PROVIDED INFORMATION
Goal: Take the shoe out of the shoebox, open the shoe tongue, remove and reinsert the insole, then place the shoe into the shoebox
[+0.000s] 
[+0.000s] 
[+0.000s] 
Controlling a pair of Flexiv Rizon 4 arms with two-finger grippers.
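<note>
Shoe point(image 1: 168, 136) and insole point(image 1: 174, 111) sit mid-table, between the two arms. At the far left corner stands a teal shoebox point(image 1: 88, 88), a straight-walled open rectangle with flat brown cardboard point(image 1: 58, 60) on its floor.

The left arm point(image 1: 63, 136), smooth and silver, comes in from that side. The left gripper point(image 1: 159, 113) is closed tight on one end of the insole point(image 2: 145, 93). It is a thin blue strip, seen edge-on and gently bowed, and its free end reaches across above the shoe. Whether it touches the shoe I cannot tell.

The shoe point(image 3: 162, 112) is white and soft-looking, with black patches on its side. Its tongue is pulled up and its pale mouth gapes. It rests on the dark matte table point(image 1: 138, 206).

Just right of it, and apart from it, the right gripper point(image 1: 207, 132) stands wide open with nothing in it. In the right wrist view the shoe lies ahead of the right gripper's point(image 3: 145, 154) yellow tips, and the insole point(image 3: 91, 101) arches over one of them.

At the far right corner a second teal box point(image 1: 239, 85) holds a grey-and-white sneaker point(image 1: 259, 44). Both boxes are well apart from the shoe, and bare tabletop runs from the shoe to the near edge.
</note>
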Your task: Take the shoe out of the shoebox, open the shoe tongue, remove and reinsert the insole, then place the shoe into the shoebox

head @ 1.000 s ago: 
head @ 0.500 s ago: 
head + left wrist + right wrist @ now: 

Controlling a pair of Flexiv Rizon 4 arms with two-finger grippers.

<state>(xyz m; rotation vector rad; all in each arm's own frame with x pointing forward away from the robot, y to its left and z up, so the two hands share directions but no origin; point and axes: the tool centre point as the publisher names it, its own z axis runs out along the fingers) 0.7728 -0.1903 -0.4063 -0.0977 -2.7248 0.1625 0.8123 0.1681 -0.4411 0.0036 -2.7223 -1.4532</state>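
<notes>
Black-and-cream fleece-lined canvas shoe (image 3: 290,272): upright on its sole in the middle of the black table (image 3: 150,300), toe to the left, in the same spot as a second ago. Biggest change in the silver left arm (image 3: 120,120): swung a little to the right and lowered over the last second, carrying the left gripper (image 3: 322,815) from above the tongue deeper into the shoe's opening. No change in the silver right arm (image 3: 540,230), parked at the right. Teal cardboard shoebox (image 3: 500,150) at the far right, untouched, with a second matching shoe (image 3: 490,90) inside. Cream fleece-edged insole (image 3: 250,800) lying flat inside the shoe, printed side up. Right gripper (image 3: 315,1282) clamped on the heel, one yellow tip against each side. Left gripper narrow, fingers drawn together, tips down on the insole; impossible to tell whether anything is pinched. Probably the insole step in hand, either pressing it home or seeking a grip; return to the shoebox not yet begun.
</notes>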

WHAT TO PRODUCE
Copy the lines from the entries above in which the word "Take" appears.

ANSWER BELOW
Goal: Take the shoe out of the shoebox, open the shoe tongue, remove and reinsert the insole, then place the shoe into the shoebox
Your task: Take the shoe out of the shoebox, open the shoe tongue, remove and reinsert the insole, then place the shoe into the shoebox

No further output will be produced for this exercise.